Credit: Kangaroo Sanctuary Alice Springs/Chris “Brolga” Barns
in foto: Credit: Kangaroo Sanctuary Alice Springs/Chris “Brolga” Barns

Il canguro Roger, diventato una celebrità del web grazie per l'imponente stazza e la muscolatura da “culturista”, è morto di vecchiaia presso il Kangaroo Sanctuary di Alice Springs, in Australia. Ad annunciarlo con un post su facebook colmo di tristezza è stato Chris “Brolga” Barns, l'uomo che lo salvò dal marsupio della madre poco dopo essere stata investita e uccisa su una strada.

Il santuario, che oggi ospita una cinquantina di canguri, fu allestito proprio per allevare Roger, ma col tempo è diventato una casa sicura per molti altri esemplari in difficoltà e bisognosi di cure e amore. A causa della mole impressionante – era alto due metri e pesava 89 chilogrammi – Roger divenne ben presto il maschio dominante dell'intero santuario, nel quale ha convissuto felicemente con dodici “fidanzate”.

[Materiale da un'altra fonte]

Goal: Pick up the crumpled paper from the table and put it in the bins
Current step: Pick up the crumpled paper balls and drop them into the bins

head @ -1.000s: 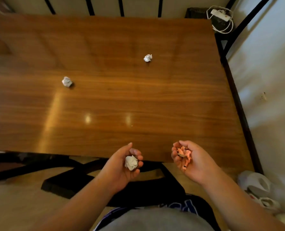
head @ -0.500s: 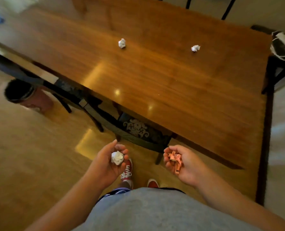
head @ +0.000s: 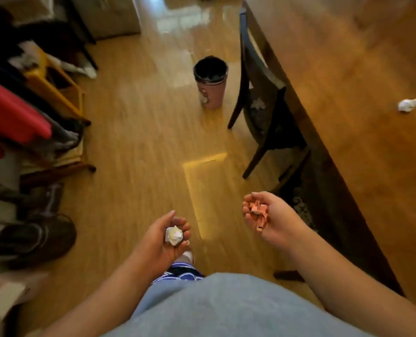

Divenne una star della rete quando il suo salvatore iniziò a diffondere fotografie e video che ne mettevano in luce la forza e la possente muscolatura. L'immagine che lo ha reso celebre in tutto il mondo – tanto da scomodare servizi della CNN e di altre prestigiose testate giornalistiche – fu pubblicata nel 2015 e lo ritraeva mentre teneva fra le zampe un secchio di metallo, piegato come gomma sotto la forza impressionante dei suoi enormi muscoli. Roger era così intraprendente ed esuberante che durante l'età adulta entrò addirittura in competizione con lo stesso signor Barns, tuttavia invecchiando si è fatto sempre più “dolce e docile”, come indicato dal suo salvatore. Durante gli ultimi anni di vita ha iniziato ad avere problemi di vista e a soffrire di artrite, ma si stava comunque “godendo” la meritata pensione.

Si è spento all'età di 12 anni, un'età leggermente inferiore alla sopravvivenza massima in natura di questi animali. I canguri possono infatti vivere fino ai 14/18 anni, ma raramente li raggiungono: quando si palesano i primi “acciacchi” diventano facili prede dei dingo, i cani selvatici australiani, che li attaccano per cibarsene. In cattività questi marsupiali possono addirittura arrivare a sfiorare i 30 anni, ma Roger viveva in un santuario e non era un prigioniero.

Roger è stato sepolto proprio nel Kangaroo Sanctuary di Alice Springs, dove è stato amato e dove verrà ricordato per sempre da chi ha avuto la fortuna di vederlo crescere. Barns ha affermato di aver ricevuto messaggi di cordoglio da tutto il mondo da quando ha condiviso il video di addio su Fb, che ha raccolto oltre 12mila “reactions” e 2.500 commenti.